Our social worker not only understood the needs and concerns of the service users but also our concerns as carers.

[she] is considerate, positive, sympathetic and constructive in her advice and is sincere in her efforts to help my mother and our family.

[she] discussed all options, including possible provision of respite night-care, upon agreement from her manager. She quickly informed me of positive outcome.

And when it has gone badly:

Was told someone would phone me back but they did not

Staff need to explain clearly what it is about and what they are going to do, as I waited for a reply for a long while so I had to ring again to find out what is happening.
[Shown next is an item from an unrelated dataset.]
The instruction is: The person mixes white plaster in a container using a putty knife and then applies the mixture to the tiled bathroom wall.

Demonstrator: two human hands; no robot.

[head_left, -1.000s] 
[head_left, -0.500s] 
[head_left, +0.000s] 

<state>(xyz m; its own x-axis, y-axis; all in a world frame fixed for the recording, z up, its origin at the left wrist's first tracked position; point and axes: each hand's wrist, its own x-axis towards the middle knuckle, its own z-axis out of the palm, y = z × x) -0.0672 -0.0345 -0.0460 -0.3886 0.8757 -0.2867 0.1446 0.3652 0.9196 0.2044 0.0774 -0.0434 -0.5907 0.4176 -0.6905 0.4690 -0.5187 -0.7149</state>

I often felt I was talking a different language and didn't fit service stereotype.

No-one discussed choices.

Useful resources:

Listening to carers: in partnership with SCIE and Carers UK, the four Supporting Carers Beacons (Hertfordshire, Rochdale, Sefton and Sunderland) produced a DVD and training pack for front-line staff on carrying out effective Carers' Assessments, featuring carers talking about what they want out of Carers Assessments: www.listeningtocarers.public-i.tv

For a Scottish perspective on care and carers, see www.digitalstorylibrary.scot.nhs.uk. This is part of the Joint Improvement Team digital storytelling initiative. Videos can be downloaded.

The Scottish Partnership for Palliative Care is an umbrella and representative organisation which supports and contributes to the development and strategic direction of palliative care in Scotland.